You can't deny that an online class is more convenient than one you have to attend in person. Especially when you're tired from a long day, you'll appreciate being able to go home, put on something stretchy and comfortable, and sit in your favorite chair while you attend class. Yes, there may be something to get used to when you switch from traditional schooling to the online variety, but you can navigate the learning curve easily, and you'll be used to online learning in no time. If you find that the course that best suits your needs is an online one, and you've never taken an online class, by all means, give it a whirl. If you hate it, you'll know never to try it again; if you're like most people, however, you'll find you've discovered a handy tool for your continuing professional education.
Can I Learn Accounting for Free Online?
An additional and even more convenient option for online learning is the video tutorial: a series of pre-recorded classes that teach you when and where you want, but, unfortunately, without the possibility of feedback from the teacher. Will this work with such an involved and meticulous subject as accounting? Yes and no. You can certainly get a good idea of what accounting is all about by watching videos, be they paid (on platforms like Udemy or Coursera) or free (on YouTube.) You can probably even use video tutorials to learn how to carry out basic accounting procedures using QuickBooks. You will, however, hit a wall sooner rather than later, and as the subject matter becomes more intricate, you're going to need to be able to ask questions and receive human feedback if you're ever going to be able to understand intermediate and advanced accounting procedures.
What to Learn After Accounting
Is there life after an accounting class? Yes, of course, although that life is going to involve more classes. Top-notch bean-counting skills will get you part of the way with your career in corporate numbers, but there are some softer skills you're going to need as well, especially when your job brings you face-to-face with non-accountants. Number one on that list is being able to manage the words that come between the numbers on the reports you're writing. To that end, you may well wish to consider the 2-Day Business Writing Workshop given by the American Management Association.
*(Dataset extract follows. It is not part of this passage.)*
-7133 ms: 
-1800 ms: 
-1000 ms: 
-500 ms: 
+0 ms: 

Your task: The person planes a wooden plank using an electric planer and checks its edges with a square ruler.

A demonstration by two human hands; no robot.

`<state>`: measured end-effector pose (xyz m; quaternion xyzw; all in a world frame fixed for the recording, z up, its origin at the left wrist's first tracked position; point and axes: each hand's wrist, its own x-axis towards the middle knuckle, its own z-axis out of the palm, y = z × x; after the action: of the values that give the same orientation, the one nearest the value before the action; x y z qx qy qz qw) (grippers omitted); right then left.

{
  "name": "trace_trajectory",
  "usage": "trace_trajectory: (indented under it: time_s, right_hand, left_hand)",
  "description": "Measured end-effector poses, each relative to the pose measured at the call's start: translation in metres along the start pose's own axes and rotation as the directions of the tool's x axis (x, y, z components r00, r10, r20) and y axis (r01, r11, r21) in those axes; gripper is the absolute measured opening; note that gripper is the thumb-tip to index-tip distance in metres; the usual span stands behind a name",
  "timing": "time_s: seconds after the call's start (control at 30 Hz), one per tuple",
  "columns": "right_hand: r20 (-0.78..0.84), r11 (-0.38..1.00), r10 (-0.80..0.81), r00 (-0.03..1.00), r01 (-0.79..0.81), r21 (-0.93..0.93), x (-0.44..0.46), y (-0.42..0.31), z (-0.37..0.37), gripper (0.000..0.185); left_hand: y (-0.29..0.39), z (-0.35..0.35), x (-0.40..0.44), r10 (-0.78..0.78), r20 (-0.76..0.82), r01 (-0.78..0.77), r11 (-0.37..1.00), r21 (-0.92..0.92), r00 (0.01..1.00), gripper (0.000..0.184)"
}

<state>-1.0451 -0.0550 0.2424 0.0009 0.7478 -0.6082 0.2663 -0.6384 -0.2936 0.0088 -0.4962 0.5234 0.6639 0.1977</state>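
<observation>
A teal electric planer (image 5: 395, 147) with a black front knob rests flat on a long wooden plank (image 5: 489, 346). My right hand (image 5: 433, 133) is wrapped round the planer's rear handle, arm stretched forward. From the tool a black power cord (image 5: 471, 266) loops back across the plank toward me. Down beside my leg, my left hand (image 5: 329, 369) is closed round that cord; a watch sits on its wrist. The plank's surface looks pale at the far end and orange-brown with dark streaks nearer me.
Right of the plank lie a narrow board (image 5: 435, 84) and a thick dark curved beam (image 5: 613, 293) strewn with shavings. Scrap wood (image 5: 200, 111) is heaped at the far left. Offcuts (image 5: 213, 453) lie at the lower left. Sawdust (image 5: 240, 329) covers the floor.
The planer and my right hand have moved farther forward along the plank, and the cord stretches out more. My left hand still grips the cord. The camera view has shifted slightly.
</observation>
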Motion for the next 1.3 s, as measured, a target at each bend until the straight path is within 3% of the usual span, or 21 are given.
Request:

While you're polishing your written communication skills, you might also consider adding some luster to your verbal communication skills as well. Another American Management Association class can come to your aid here: the Business Communication Certificate Program takes three full days to complete and enables participants to develop a communication style all their own. In addition to that program, which concentrates mostly on one-to-one workplace communication, you can think about signing up for something along the lines of Zenspeak Public Speaking Center's ten-session intensive class, Overcome Your Public Speaking Fear. Lots of people dread having to give oral presentations, although the path to business success is paved with being able to speak coherently in front of a conference room full of colleagues and managers. A class in public speaking can work wonders and stand you well above the crowd, both at work and when the dreaded occasion of having to give a best-man (or maid-of-honor) speech rears its ugly head. If you're not sure about committing to the ten-class program, a trial class is available to help you decide.